■ **Work instructions**
Look for the word "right" in the material below. Copy each line that has it.
- - - - - - -
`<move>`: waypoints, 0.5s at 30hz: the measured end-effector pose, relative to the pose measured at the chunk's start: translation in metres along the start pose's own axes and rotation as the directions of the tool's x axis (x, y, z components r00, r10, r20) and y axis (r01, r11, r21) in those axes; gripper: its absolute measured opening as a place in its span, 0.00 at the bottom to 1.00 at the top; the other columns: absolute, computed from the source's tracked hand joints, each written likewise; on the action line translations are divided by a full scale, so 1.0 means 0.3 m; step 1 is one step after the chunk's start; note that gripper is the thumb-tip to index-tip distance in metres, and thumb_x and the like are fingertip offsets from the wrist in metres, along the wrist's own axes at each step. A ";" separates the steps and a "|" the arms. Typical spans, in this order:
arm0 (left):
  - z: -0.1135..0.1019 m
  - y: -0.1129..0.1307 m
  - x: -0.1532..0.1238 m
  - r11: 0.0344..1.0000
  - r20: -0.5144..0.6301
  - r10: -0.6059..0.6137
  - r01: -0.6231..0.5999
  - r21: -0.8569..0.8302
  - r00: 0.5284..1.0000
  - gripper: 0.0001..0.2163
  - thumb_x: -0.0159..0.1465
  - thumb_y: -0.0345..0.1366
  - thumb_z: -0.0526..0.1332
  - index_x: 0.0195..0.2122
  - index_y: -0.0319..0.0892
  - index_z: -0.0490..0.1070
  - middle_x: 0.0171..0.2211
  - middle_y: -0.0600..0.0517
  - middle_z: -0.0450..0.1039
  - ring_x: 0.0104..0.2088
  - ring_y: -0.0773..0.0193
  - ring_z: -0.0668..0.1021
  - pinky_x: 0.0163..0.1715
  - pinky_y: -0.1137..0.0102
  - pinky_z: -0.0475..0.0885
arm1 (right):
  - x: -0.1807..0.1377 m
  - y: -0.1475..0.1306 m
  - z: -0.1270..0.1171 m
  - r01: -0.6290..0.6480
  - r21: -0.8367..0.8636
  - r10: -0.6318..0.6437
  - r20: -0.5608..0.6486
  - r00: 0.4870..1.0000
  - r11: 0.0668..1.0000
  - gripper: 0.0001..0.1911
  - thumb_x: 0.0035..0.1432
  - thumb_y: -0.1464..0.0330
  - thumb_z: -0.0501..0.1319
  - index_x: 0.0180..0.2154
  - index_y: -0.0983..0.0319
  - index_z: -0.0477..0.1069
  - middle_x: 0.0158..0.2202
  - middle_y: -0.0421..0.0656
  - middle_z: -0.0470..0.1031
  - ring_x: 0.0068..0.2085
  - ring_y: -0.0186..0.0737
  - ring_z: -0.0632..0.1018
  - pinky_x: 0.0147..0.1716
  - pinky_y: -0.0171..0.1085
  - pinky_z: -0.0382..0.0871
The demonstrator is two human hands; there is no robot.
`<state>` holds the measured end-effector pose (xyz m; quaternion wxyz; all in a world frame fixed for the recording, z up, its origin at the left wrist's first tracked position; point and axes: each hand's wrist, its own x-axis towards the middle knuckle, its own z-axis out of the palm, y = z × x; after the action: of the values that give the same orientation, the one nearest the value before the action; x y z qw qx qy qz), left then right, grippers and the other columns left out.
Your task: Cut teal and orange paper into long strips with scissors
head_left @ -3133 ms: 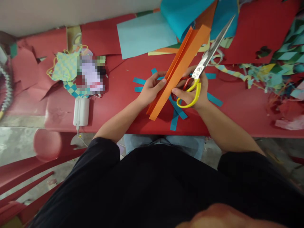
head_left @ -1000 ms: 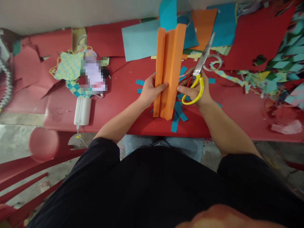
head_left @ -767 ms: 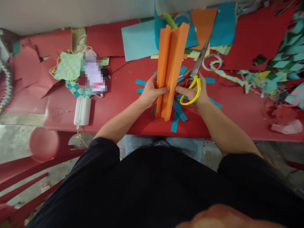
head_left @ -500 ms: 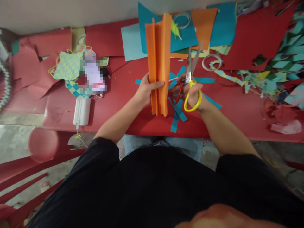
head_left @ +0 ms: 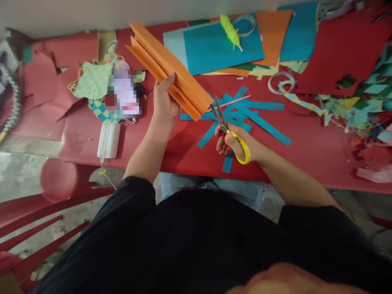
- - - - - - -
■ **Exercise solution**
arm1 (right):
`<state>` holds the measured end-effector pose (xyz m; quaternion wxyz; all in a world frame fixed for the recording, z up, its origin at the left wrist's first tracked position; point and axes: each hand's wrist, its own x-axis towards the middle knuckle, its own z-axis out of the palm, y = z × x; after the action: of the values that give the same orientation, the one nearest the value before the action; x y z qw qx qy qz), left then right, grippers and the other columns left out.

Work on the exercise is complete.